The term bowel obstruction refers to a mechanical blockage of the bowel, whereby a structural pathology physically blocks the passage of intestinal contents. Around 15% of acute abdomen cases are found to have a bowel obstruction. Patients can have bowel obstruction affecting the small bowel, the large bowel, or both.
Once the bowel segment has become occluded, gross dilatation of the proximal limb of the bowel occurs. There becomes an increased peristalsis of the bowel, which in turn leads to secretion of large volumes of electrolyte-rich fluid into the bowel (often termed ‘third spacing’). Urgent fluid resuscitation and a careful fluid balance is required.
*When the bowel is not mechanically blocked but is adynamic and not working properly, this is typically either an ileus or pseudo-obstruction
Closed Loop Obstruction
In patients with a mechanical bowel obstruction, if there is a second separate obstructing point proximally (e.g. a large bowel obstruction with a competent ileocaecal valve), this is termed closed-loop obstruction.
A closed-loop obstruction is a surgical emergency as if not corrected, the bowel will continue to distend within a closed segment of bowel, stretching the bowel wall until it becomes ischaemic and this can further lead to perforation.

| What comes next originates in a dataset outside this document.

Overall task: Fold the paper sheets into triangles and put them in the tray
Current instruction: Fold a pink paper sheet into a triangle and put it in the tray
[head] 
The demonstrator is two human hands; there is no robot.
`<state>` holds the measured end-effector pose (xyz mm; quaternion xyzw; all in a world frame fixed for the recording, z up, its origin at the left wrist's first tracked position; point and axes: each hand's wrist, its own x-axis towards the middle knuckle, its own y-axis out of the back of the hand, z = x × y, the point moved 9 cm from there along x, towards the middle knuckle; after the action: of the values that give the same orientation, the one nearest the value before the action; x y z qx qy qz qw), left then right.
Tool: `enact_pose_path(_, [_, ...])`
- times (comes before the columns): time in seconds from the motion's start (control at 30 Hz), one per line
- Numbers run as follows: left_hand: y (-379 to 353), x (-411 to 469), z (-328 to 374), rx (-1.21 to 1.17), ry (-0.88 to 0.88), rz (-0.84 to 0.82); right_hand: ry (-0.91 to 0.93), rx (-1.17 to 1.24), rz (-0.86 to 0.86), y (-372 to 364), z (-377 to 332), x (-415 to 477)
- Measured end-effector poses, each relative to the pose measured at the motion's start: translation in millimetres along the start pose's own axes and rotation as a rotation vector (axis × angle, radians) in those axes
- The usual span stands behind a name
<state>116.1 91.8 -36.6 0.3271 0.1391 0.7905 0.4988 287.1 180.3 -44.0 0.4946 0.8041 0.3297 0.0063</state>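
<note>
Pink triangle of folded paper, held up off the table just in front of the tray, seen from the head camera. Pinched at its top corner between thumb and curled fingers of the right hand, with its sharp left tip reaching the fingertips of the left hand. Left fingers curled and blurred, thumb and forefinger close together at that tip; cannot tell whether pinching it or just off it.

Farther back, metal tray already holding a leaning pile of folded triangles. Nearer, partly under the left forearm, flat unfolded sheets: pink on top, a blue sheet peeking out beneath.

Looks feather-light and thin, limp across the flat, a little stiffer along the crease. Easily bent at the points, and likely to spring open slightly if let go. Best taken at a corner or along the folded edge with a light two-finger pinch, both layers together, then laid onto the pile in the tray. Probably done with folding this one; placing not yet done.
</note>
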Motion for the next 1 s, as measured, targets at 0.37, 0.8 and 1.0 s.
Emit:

The most common causes of bowel obstruction depend on location:
- Small bowel – adhesions or hernia
- Large bowel – malignancy, diverticular disease, or volvulus
The full list of causes of bowel obstruction can otherwise be divided into extramural, intramural, and intraluminal causes (Table 1)
|Gallstone ileus, ingested foreign body, faecal impaction|
|Cancer, inflammatory strictures*, intussusception**, diverticular strictures, Meckel’s diverticulum, lymphoma|
|Hernias, adhesions, peritoneal metastasis, volvulus|
Table 1 – Causes of bowel obstruction *especially in Crohn’s patients **most common in children
Patients with bowel obstruction will present with the cardinal features of bowel obstruction (to varying degrees):
- Abdominal pain – colicky or cramping in nature (secondary to the bowel peristalsis)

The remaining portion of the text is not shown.